Elasticsearch vs Scalyr

OverviewDecisionsComparisonAlternatives

Overview

Scalyr
Scalyr
Stacks40
Followers59
Votes12
Elasticsearch
Elasticsearch
Stacks35.5K
Followers27.1K
Votes1.6K

Elasticsearch vs Scalyr: What are the differences?

Introduction: In the realm of log management and search tools, Elasticsearch and Scalyr are two prominent options. Understanding the key differences between these two platforms is crucial for organizations looking to optimize their log analysis processes.

  1. Data Ingestion and Storage: Elasticsearch is a distributed, scalable search engine that stores data in indices using a schema-free JSON format. In contrast, Scalyr is a cloud-based log management and analysis tool that offers fast data ingestion and storage using a NoSQL database structure, providing real-time insights into log data.

  2. Querying Capabilities: Elasticsearch utilizes a powerful query DSL (Domain Specific Language) that allows users to perform complex search queries on their data stored in indices. On the other hand, Scalyr offers a simplified query language that makes it easier for users to search and analyze log data quickly without the need for advanced query syntax knowledge.

  3. Alerting and Monitoring: Elasticsearch has built-in monitoring and alerting features through its Watcher component, allowing users to set up notifications based on predefined conditions. In comparison, Scalyr offers robust alerting and monitoring capabilities that can trigger notifications for specific log events or patterns in real-time, enhancing proactive troubleshooting and issue resolution.

  4. Cost Structure: Elasticsearch, being an open-source tool with various subscription plans, requires organizations to manage and maintain their own Elasticsearch clusters, which can lead to additional infrastructure and resource costs.
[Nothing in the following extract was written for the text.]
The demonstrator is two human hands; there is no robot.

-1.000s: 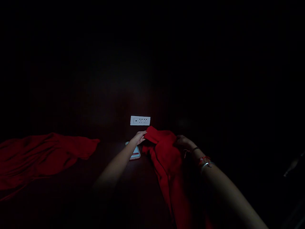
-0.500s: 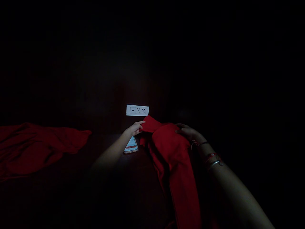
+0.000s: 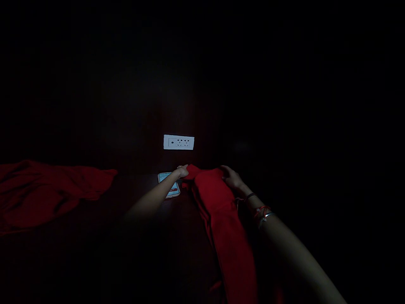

In contrast, Scalyr offers a transparent pricing model based on data ingestion volumes, providing a cost-effective solution for organizations looking to streamline their log management processes.

  5. User Interface and Ease of Use: While Elasticsearch offers a web-based management interface through Kibana for visualizing and querying log data, the setup and configuration process can be complex for users with limited experience. Scalyr, known for its intuitive user interface and ease of use, simplifies log analysis tasks with its streamlined design and powerful search functionality, making it a preferred choice for organizations seeking a user-friendly log management solution.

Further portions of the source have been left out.